Estos procesos están cambiando la vida política en toda la región. El velo es cada vez menos un marcador de modestia femenina y cada vez más un campo de batalla político alrededor de la ciudadanía. Su naturaleza divisoria se difumina poco a poco. En Túnez, hay mujeres no veladas que desafían la herencia del bourguibismo defendiendo a sus hermanas veladas en nombre de los derechos humanos. Tanto unas como otras se movilizan contra la destrucción de la democracia posrevolucionaria emprendida por el presidente Kaïs Saïed.

En Irán es al revés. Se ve allí a mujeres veladas yendo a socorrer a sus camaradas no veladas dentro de las procesiones en las que se manifiestan juntas contra la brutalidad represiva del régimen. Lejos de disputarse entre sí por el uso del velo como elección personal, protestan contra su imposición a todas las mujeres. A contracorriente del “feminismo desde arriba” promovido en Arabia Saudita, la lucha por la igualdad de los géneros en Irán se lleva adelante desde abajo.

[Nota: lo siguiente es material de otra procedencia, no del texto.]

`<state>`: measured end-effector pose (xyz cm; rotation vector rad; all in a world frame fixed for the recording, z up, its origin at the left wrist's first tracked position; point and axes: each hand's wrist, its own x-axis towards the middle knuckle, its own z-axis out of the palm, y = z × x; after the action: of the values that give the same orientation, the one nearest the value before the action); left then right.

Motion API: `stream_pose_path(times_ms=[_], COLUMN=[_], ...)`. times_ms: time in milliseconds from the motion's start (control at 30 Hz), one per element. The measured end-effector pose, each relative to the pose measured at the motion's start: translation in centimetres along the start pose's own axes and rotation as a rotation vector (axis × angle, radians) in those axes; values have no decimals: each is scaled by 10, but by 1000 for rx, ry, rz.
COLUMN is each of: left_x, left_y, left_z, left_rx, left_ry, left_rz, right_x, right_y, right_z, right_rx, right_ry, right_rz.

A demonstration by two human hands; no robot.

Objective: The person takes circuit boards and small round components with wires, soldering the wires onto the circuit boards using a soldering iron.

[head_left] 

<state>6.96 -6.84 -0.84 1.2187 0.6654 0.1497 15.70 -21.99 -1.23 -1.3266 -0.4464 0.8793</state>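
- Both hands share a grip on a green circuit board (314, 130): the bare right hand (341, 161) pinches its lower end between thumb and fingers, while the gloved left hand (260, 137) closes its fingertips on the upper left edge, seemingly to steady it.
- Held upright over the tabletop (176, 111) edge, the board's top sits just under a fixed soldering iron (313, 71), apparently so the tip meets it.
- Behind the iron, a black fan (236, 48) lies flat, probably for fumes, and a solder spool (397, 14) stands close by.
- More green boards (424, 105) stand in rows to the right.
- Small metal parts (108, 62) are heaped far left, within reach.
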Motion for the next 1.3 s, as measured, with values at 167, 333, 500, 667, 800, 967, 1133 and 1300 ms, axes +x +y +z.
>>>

De hecho, el levantamiento desencadenado por la muerte de Mahsa Amini reveló cuán prisionero quedó el Estado iraní de su propio simbolismo. El velo no es tanto un problema en sí como un emblema del conflicto entre el régimen clerical y una amplia parte de la sociedad. Lo que antes fue un marcador cultural de la Revolución Islámica se convirtió hoy en el punto débil del régimen. Si las autoridades iraníes deciden abolir la portación obligatoria del velo, necesitarán otras concesiones para contener a la multitud entusiasmada. Esto abriría sin duda la esclusa a cambios drásticos. Allí como en cualquier otra parte de Medio Oriente, la campaña por la democracia exige repensar la religión y la secularización dentro del marco de una reivindicación universal de los derechos humanos que trascienda tanto a una como a otra de estas categorías.

Hicham Alaoui, autor de Security Assistance in the Middle East: Challenges... and the Need for Change [Asistencia de seguridad en el Medio Oriente: desafíos... y la necesidad de cambio] (obra colectiva codirigida junto con Robert Springborg), Lynne Rienner Publishers, Boulder (Estados Unidos), 2023; y de Pacted Democracy in the Middle East. Tunisia and Egypt in Comparative Perspective [Democracia pactada en el Medio Oriente. Túnez y Egipto en perspectiva comparada], Palgrave Macmillan, Londres, 2022. Traducción: Merlina Massip.


  1. Véase Mitra Keyvan, “La juventud iraní reivindica un cambio”, Le Monde diplomatique, edición Uruguay, noviembre de 2022. 

  2. Sahar Khalifa, “Femmes arabes dans le piège des images” [Mujeres árabes en la trampa de las imágenes], Le Monde diplomatique, París, agosto de 2015. 

  3. Para una analogía con la situación en el África subsahariana, véase Kago Komane, “Gay-bashing in Africa is ‘a colonial import’” [El ataque a los homosexuales en África es “una importación colonial”], Daily Maverick, Ciudad del Cabo, 25-6-2019. 

  4. Jean-Pierre Sereni, “Le dévoilement des femmes musulmanes en Algérie” [La develación de las mujeres musulmanas en Argelia], OrientXXI, París, 13-9-2016. 

  5. Véase Olfa Lamloum y Luiza Toscane, “Les femmes, alibi du pouvoir tunisien” [Las mujeres, una coartada para el poder tunecino], Le Monde diplomatique, París, junio de 1998; y Florence Beaugé, “Arabia Saudita sacude sus tradiciones”, Le Monde diplomatique, edición Cono Sur, junio de 2018. 

  6. Françoise Feugas, “Ces féministes qui réinterprètent l’islam” [Estas feministas que reinterpretan el islam], OrientXXI, París, 5-9-2014; y Mona Ali Allam, “Ces lectures féministes du Coran” [Estas lecturas feministas del Corán], OrientXXI, París, 30-10-2019. 

  7. Akram Belkaïd, “El mundo árabe a la hora del #MeToo”, Le Monde diplomatique, edición Cono Sur, agosto de 2021. 

  8. Hicham Alaoui, “¿A dónde llevarán las contrarrevoluciones árabes?”, Le Monde diplomatique, edición Uruguay, noviembre de 2022.